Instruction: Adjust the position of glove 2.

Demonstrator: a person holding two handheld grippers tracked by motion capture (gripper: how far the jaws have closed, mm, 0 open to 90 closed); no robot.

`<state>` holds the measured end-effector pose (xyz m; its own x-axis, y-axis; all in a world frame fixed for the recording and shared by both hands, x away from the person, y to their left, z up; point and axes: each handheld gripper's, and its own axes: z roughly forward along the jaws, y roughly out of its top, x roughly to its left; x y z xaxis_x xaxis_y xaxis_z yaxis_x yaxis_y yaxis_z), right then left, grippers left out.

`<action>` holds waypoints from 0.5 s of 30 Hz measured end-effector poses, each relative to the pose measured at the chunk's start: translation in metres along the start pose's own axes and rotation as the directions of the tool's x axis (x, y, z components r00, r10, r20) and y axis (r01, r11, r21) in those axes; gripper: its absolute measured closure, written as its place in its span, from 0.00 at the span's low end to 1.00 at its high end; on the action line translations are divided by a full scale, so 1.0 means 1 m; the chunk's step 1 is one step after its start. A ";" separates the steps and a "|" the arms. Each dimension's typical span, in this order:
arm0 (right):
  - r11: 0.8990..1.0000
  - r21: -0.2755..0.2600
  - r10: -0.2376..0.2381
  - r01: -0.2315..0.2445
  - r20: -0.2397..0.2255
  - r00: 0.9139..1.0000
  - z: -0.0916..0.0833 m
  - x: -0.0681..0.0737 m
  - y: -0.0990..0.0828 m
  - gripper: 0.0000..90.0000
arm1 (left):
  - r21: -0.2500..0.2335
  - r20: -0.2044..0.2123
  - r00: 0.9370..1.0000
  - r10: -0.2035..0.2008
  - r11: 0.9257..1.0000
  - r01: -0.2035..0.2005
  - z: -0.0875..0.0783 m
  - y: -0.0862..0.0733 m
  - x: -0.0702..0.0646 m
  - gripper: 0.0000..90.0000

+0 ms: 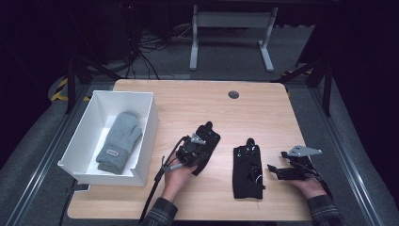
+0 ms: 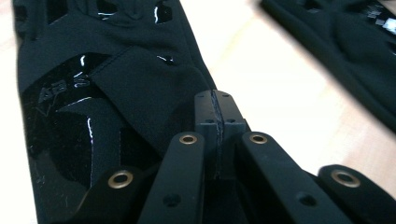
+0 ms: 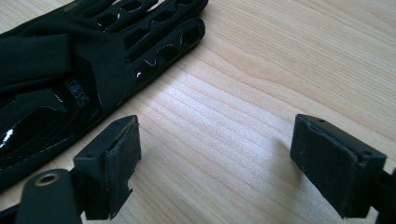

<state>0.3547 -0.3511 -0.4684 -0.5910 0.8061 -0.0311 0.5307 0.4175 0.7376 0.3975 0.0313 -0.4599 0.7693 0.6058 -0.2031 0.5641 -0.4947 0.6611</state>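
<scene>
A black glove point(image 1: 207, 135) with glossy print lies left of the table's middle, and my left gripper point(image 1: 200, 147) sits on top of it. In the left gripper view the jaws point(image 2: 217, 100) are pressed together, and a fold of that glove point(image 2: 116, 93) runs up to their tips. A second black glove point(image 1: 247, 172) lies flat to the right, also seen at the edge of the left gripper view point(image 2: 336, 42). My right gripper point(image 1: 274, 169) rests just right of that glove, jaws wide apart over bare wood point(image 3: 215, 158), beside the glove's fingers point(image 3: 70, 70).
A white box point(image 1: 147, 136) stands at the table's left edge with a grey knitted mitten point(image 1: 120, 141) inside. The wooden table point(image 1: 254, 113) has a round cable hole point(image 1: 233, 94) near its far edge. Cables and a desk frame lie on the floor beyond.
</scene>
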 end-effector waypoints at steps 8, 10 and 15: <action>1.000 0.000 -0.001 0.001 0.000 1.000 0.000 0.000 0.000 0.19 | -0.037 -0.052 0.998 0.035 0.999 -0.037 -0.022 0.009 0.001 1.00; 1.000 0.000 0.000 0.000 0.000 1.000 0.000 0.000 0.000 0.19 | -0.026 -0.097 0.995 0.019 0.999 -0.021 -0.027 0.010 0.012 1.00; 1.000 -0.001 -0.006 0.006 -0.005 1.000 0.000 0.000 0.000 0.18 | 0.011 -0.144 0.989 -0.031 0.999 0.033 -0.027 0.007 0.040 1.00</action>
<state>0.3547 -0.3509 -0.4685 -0.5972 0.8015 -0.0317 0.5268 0.4217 0.7380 0.4242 0.0691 -0.4439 0.6999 0.7045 -0.1173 0.5926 -0.4812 0.6459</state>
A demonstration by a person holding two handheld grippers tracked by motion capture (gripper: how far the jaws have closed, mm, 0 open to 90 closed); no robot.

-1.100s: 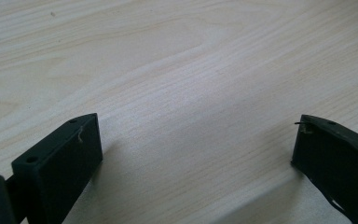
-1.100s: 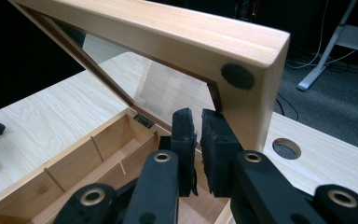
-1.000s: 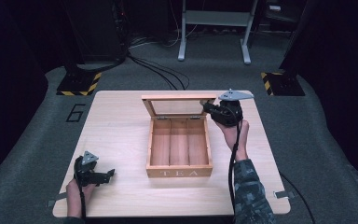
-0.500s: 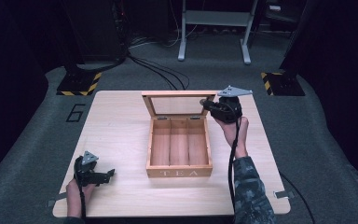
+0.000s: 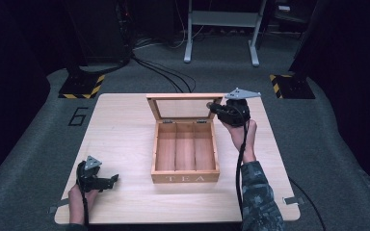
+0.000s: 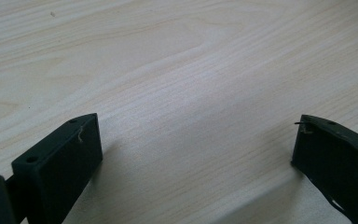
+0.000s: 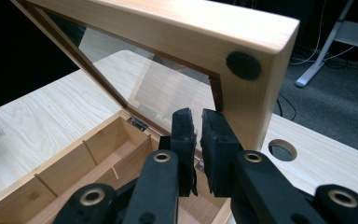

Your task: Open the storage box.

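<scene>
Item: light wooden tea box with three long compartments and "TEA" lettered on its near wall point(image 5: 185, 177), stood at the middle of the pale wood-grain desk point(image 5: 120, 139); all three compartments are seen bare.
Lid: wooden frame with a clear pane point(image 5: 183, 107), hinged along the far edge of the box and stood open, nearly upright, its inner face turned toward the person.
Lid, long axis: laid left to right across the desk, parallel to the box's far wall; the free edge is uppermost.
Lid corner: the upper right corner point(image 7: 256, 70), marked by a round black bumper pad point(image 7: 244, 64), is seen in the right gripper view just above and to the right of the jaws.
Right gripper point(image 5: 215, 107): held at the lid's right end, at the height of the free edge; jaws clenched together with nothing between them point(image 7: 200, 149), their tips just in front of the frame's right post, contact not resolved.
Bearing of lid from right jaws: directly ahead and slightly right; a push or pull on the frame is judged the likeliest coming move.
Left gripper point(image 5: 107, 181): rested low at the near left of the desk, well apart from the box; jaws released and spread wide over bare wood point(image 6: 191, 154), nothing held.
Nearer hand: the right, by a wide margin.
</scene>
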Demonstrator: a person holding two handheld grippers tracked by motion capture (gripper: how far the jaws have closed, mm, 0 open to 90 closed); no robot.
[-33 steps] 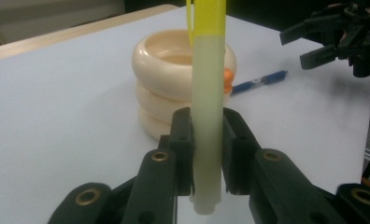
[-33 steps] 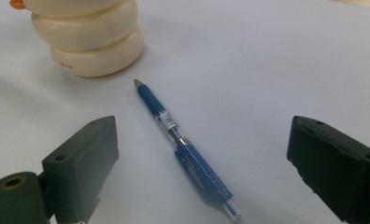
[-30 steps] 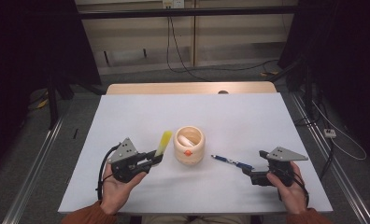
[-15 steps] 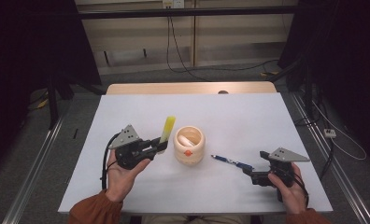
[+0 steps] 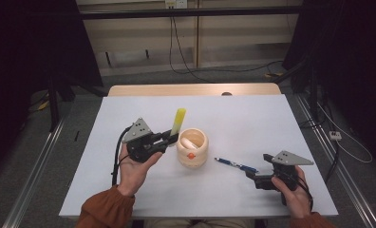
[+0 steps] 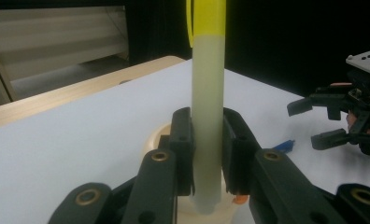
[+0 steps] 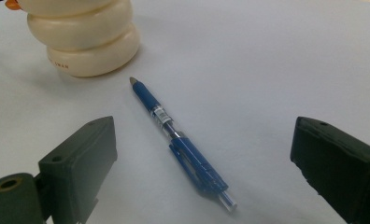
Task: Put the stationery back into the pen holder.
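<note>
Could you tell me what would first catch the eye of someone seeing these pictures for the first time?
Most striking is the yellow-capped marker, standing upright in the shut left gripper just left of the cream ribbed pot at the middle of the white table. To the pot's right a blue pen lies flat on the table, in front of the open right gripper, whose jaws stand wide on either side without touching it.

— What is seen around the white table (image 5: 252, 118)?

— A wooden edge (image 5: 191, 90) is seen at the far end of the table. Behind the table, a pale wall (image 5: 143, 38) with black cables (image 5: 176, 47) hanging down is seen. Dark curtains (image 5: 34, 52) are hung on both sides of the table.

— And under it?

— A grey floor (image 5: 43, 142) is seen, with metal rails (image 5: 34, 175) laid beside the table.
</note>
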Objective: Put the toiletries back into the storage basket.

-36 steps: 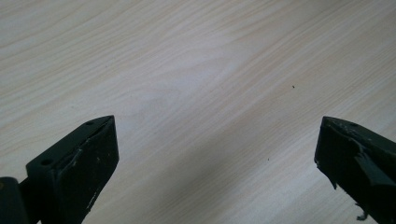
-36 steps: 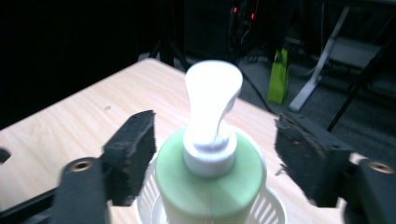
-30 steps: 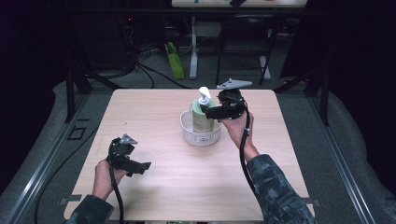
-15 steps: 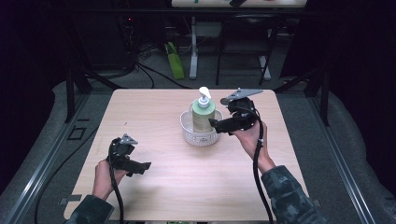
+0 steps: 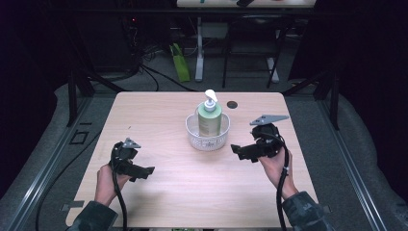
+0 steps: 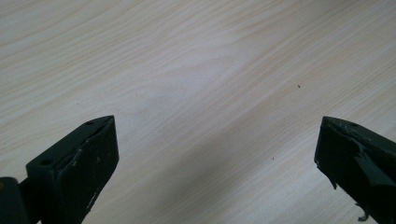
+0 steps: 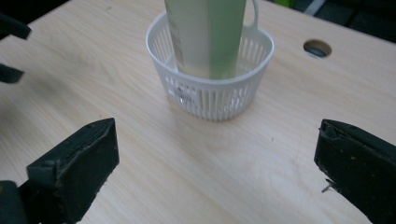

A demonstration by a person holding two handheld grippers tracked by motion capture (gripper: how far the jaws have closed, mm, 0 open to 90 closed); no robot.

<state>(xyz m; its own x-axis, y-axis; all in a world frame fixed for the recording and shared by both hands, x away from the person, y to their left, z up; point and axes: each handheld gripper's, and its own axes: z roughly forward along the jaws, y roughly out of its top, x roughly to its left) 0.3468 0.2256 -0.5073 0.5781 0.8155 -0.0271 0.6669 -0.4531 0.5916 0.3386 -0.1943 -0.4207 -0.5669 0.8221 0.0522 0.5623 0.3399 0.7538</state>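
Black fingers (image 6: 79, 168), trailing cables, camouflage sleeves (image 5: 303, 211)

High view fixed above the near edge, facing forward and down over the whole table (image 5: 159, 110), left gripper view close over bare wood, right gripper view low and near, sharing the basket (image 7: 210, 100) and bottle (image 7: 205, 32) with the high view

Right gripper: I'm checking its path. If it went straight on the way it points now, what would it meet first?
Probably the white basket holding the green pump bottle; the open right gripper points at it across bare table, though depth is unclear.
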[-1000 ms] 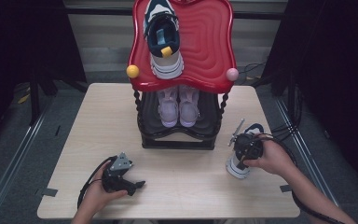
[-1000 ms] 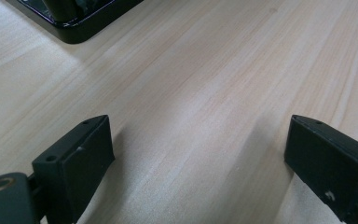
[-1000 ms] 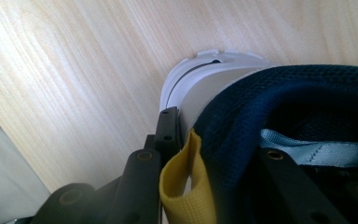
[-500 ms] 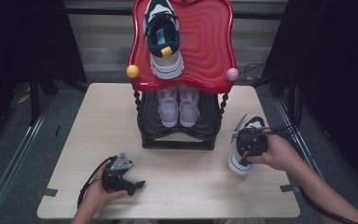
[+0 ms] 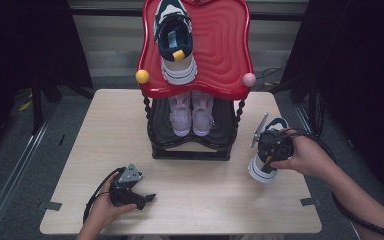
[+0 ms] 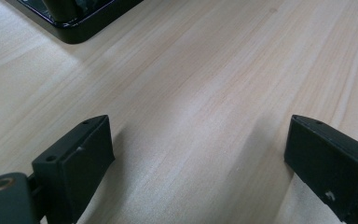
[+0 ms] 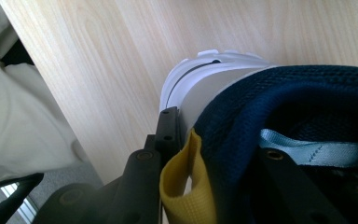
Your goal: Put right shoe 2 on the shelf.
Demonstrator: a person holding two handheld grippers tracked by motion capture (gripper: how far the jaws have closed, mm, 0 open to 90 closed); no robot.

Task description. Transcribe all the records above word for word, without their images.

Answer area.
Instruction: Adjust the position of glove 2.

Demonstrator: a person holding two handheld grippers tracked by motion capture (gripper: how far the jaws have closed, mm, 0 open to 90 closed); no robot.

`<state>` holds the measured end-effector pose (xyz m; its own x-axis, y-axis; all in a world frame fixed for the recording and shared by both hands, x away from the person, y to their left, z up; point and axes: each handheld gripper's, and its own axes: z roughly forward along the jaws, y roughly out of its top, x roughly to its left; x y z xaxis_x xaxis_y xaxis_z yaxis_x yaxis_y yaxis_z), right then left, grippers left out.

`<action>` holds waypoints from 0.5 s of 30 Hz measured end-effector poses, each relative to the pose measured at the chunk's start: translation in metres along the start pose's own axes and rotation as the directions of the tool's x axis (x, y, z components r00, r10, r20) and y axis (r01, r11, r21) in those axes; gripper: its absolute measured closure, written as its place in its span, from 0.00 at the span's low end to 1.00 at its high end; on the action line translations are divided by a full scale, so 1.0 means 1 m; the chunk's step 1 is one step after its start. A ";" separates the steps and a "|" the arms. Each dimension's typical span, in this order:
arm0 (right):
  - r11: 0.8990..1.0000
  - r21: -0.2755..0.2600
  - r10: -0.2376..0.2381
  - r01: -0.2315..0.2445
  - r20: -0.2397..0.2255
  - r00: 0.9139..1.0000
  - z: -0.0916..0.0833 m
  - x: -0.0681..0.0737 m
  - y: -0.0990..0.0828 m
  - gripper: 0.0000..90.0000
arm1 (left):
  - r21: -0.2500..0.2335
  - r20: -0.2044..0.2123
  - r00: 0.9370..1.0000
  - r10: -0.2035..0.2008
  - r11: 0.9257..1.0000
  - r01: -0.2035..0.2005
  - z: -0.0875..0.0783 m
  - y: -0.0862..0.0733 m
  - x: -0.0702..0.0646 m
  - gripper: 0.0000..90.0000

+0 ms: 
+0 ms: 
+0 ms: 

<state>0.3547 -0.3511 -0.4684 -0.5910 0.8061 -0.0311 0.5307 0.4175 0.7376 0.3975 0.0313 -0.4599 0.7693 0.6058 -0.2031 0.5641 -0.4947 0.6611</state>
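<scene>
A black glove point(image 1: 207, 135) with glossy print lies left of the table's middle, and my left gripper point(image 1: 200, 147) sits on top of it. In the left gripper view the jaws point(image 2: 217, 100) are pressed together, and a fold of that glove point(image 2: 116, 93) runs up to their tips. A second black glove point(image 1: 247, 172) lies flat to the right, also seen at the edge of the left gripper view point(image 2: 336, 42). My right gripper point(image 1: 274, 169) rests just right of that glove, jaws wide apart over bare wood point(image 3: 215, 158), beside the glove's fingers point(image 3: 70, 70).
A white box point(image 1: 147, 136) stands at the table's left edge with a grey knitted mitten point(image 1: 120, 141) inside. The wooden table point(image 1: 254, 113) has a round cable hole point(image 1: 233, 94) near its far edge. Cables and a desk frame lie on the floor beyond.
</scene>
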 end-effector waypoints at steps 8, 10 and 15: <action>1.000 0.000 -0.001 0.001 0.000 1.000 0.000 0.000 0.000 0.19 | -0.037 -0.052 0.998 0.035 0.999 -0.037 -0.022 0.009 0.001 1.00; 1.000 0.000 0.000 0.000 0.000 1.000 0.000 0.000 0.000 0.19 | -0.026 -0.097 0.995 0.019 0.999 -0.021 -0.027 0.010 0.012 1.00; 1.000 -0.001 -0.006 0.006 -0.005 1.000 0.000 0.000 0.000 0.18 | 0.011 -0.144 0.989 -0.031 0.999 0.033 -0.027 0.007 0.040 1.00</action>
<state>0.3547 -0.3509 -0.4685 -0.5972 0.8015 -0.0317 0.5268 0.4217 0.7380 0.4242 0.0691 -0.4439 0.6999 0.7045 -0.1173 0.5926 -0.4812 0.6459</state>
A demonstration by a person holding two handheld grippers tracked by motion capture (gripper: how far the jaws have closed, mm, 0 open to 90 closed); no robot.

-1.100s: 
-1.100s: 
-1.000s: 
-0.500s: 
+0.000s: 
+0.000s: 
+0.000s: 

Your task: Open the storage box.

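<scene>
Item: light wooden tea box with three long compartments and "TEA" lettered on its near wall point(image 5: 185, 177), stood at the middle of the pale wood-grain desk point(image 5: 120, 139); all three compartments are seen bare.
Lid: wooden frame with a clear pane point(image 5: 183, 107), hinged along the far edge of the box and stood open, nearly upright, its inner face turned toward the person.
Lid, long axis: laid left to right across the desk, parallel to the box's far wall; the free edge is uppermost.
Lid corner: the upper right corner point(image 7: 256, 70), marked by a round black bumper pad point(image 7: 244, 64), is seen in the right gripper view just above and to the right of the jaws.
Right gripper point(image 5: 215, 107): held at the lid's right end, at the height of the free edge; jaws clenched together with nothing between them point(image 7: 200, 149), their tips just in front of the frame's right post, contact not resolved.
Bearing of lid from right jaws: directly ahead and slightly right; a push or pull on the frame is judged the likeliest coming move.
Left gripper point(image 5: 107, 181): rested low at the near left of the desk, well apart from the box; jaws released and spread wide over bare wood point(image 6: 191, 154), nothing held.
Nearer hand: the right, by a wide margin.
</scene>
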Demonstrator: a person holding two handheld grippers tracked by motion capture (gripper: how far the jaws have closed, mm, 0 open to 90 closed); no robot.
[-33 steps] 
[-33 steps] 
[-30 steps] 
[-15 steps] 
[+0 steps] 
[+0 steps] 
[+0 steps] 
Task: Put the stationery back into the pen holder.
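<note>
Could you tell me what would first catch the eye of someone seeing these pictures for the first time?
Most striking is the yellow-capped marker, standing upright in the shut left gripper just left of the cream ribbed pot at the middle of the white table. To the pot's right a blue pen lies flat on the table, in front of the open right gripper, whose jaws stand wide on either side without touching it.

— What is seen around the white table (image 5: 252, 118)?

— A wooden edge (image 5: 191, 90) is seen at the far end of the table. Behind the table, a pale wall (image 5: 143, 38) with black cables (image 5: 176, 47) hanging down is seen. Dark curtains (image 5: 34, 52) are hung on both sides of the table.

— And under it?

— A grey floor (image 5: 43, 142) is seen, with metal rails (image 5: 34, 175) laid beside the table.
</note>
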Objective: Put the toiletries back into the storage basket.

-36 steps: 
-36 steps: 
-30 steps: 
-15 steps: 
+0 steps: 
+0 steps: 
+0 steps: 

A demonstration by a person holding two handheld grippers tracked by motion capture (gripper: how far the jaws have closed, mm, 0 open to 90 closed); no robot.

<state>(xyz m; its own x-axis, y-axis; all in a world frame fixed for the recording and shared by both hands, x away from the person, y to their left, z up; point and axes: each handheld gripper's, and its own axes: z roughly forward along the jaws, y roughly out of its top, x roughly to its left) 0.3468 0.2256 -0.5073 0.5781 0.8155 -0.0271 0.6669 -0.4531 0.5916 0.3386 -0.1943 -0.4207 -0.5669 0.8221 0.0522 0.5623 0.3399 0.7538</state>
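Black fingers (image 6: 79, 168), trailing cables, camouflage sleeves (image 5: 303, 211)

High view fixed above the near edge, facing forward and down over the whole table (image 5: 159, 110), left gripper view close over bare wood, right gripper view low and near, sharing the basket (image 7: 210, 100) and bottle (image 7: 205, 32) with the high view

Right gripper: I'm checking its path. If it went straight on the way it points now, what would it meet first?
Probably the white basket holding the green pump bottle; the open right gripper points at it across bare table, though depth is unclear.
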[-1000 ms] 
[-1000 ms] 
[-1000 ms] 
[-500 ms] 
[+0 ms] 
[+0 ms] 
[+0 ms] 
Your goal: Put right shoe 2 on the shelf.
Demonstrator: a person holding two handheld grippers tracked by motion capture (gripper: how far the jaws have closed, mm, 0 open to 90 closed); no robot.

No other output was requested.